- Description of the task: Copy the listing below exactly. Pictures stay out of it.

*** Opening Source material ***

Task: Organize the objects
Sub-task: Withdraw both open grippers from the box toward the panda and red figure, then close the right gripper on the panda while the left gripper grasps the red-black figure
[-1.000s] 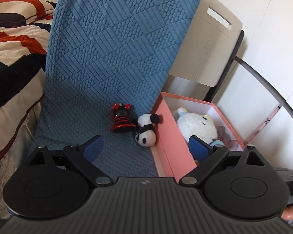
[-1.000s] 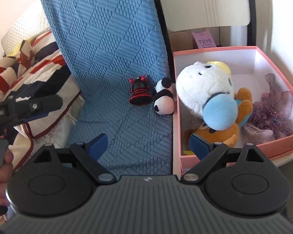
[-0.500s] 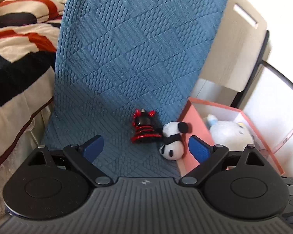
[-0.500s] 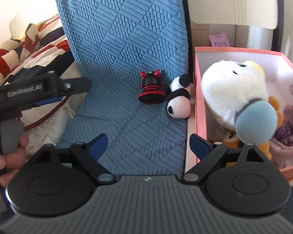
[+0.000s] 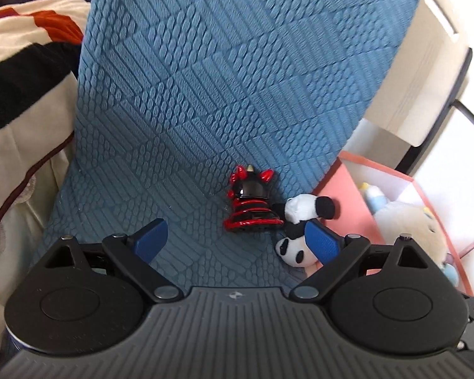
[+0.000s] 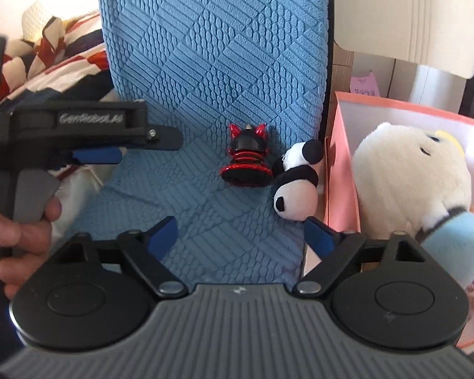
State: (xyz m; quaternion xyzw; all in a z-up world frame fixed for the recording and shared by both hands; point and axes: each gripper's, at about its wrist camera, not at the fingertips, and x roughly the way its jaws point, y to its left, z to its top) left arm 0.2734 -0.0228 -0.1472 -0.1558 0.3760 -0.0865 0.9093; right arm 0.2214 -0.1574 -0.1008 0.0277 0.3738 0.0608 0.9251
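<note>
A small red-and-black horned figure (image 5: pixel 252 205) (image 6: pixel 248 158) stands on the blue quilted chair cover (image 5: pixel 205 94) (image 6: pixel 211 63). A panda plush (image 5: pixel 300 210) (image 6: pixel 295 195) lies against its right side, touching the pink box (image 5: pixel 341 195) (image 6: pixel 341 173). My left gripper (image 5: pixel 235 241) is open just short of the figure, with its right finger overlapping the panda. My right gripper (image 6: pixel 241 237) is open with its jaws closing and nothing between them; the panda lies just beyond its right finger. The left gripper's fingers (image 6: pixel 98 155) reach in from the left of the right wrist view, held by a hand (image 6: pixel 25 230).
A large white plush with a light blue beak (image 6: pixel 407 183) (image 5: pixel 407 221) fills the pink box, with purple fabric at its right edge. A striped blanket (image 5: pixel 25 47) (image 6: pixel 57 60) lies left of the chair. A cream chair back (image 6: pixel 404 15) stands behind the box.
Both grippers have come forward and down toward the two toys, which now look larger. The left gripper reaches further into the right wrist view. The right jaws have narrowed a little.
</note>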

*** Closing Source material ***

- Answer to this problem:
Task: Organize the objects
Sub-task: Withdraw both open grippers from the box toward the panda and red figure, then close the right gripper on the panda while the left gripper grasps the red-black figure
[-1.000s] 
[-1.000s] 
[-0.500s] 
[-0.500s] 
[+0.000s] 
[+0.000s] 
State: (xyz m; quaternion xyzw; all in a z-up world frame fixed for the recording and shared by both hands; point and axes: each gripper's, at about its wrist camera, not at the fingertips, and x roughly the way its jaws point, y to its left, z to its top) left arm 0.2734 -0.0228 -0.1472 -0.1558 0.3760 -0.0865 0.9093; right arm 0.2214 -0.1574 -0.1008 0.0277 0.3738 0.0608 0.9251
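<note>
A small red-and-black horned figure (image 5: pixel 252 205) (image 6: pixel 248 158) stands on the blue quilted chair cover (image 5: pixel 205 94) (image 6: pixel 211 63). A panda plush (image 5: pixel 300 210) (image 6: pixel 295 195) lies against its right side, touching the pink box (image 5: pixel 341 195) (image 6: pixel 341 173). My left gripper (image 5: pixel 235 241) is open just short of the figure, with its right finger overlapping the panda. My right gripper (image 6: pixel 241 237) is open with its jaws closing and nothing between them; the panda lies just beyond its right finger. The left gripper's fingers (image 6: pixel 98 155) reach in from the left of the right wrist view, held by a hand (image 6: pixel 25 230).
A large white plush with a light blue beak (image 6: pixel 407 183) (image 5: pixel 407 221) fills the pink box, with purple fabric at its right edge. A striped blanket (image 5: pixel 25 47) (image 6: pixel 57 60) lies left of the chair. A cream chair back (image 6: pixel 404 15) stands behind the box.
Both grippers have come forward and down toward the two toys, which now look larger. The left gripper reaches further into the right wrist view. The right jaws have narrowed a little.
</note>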

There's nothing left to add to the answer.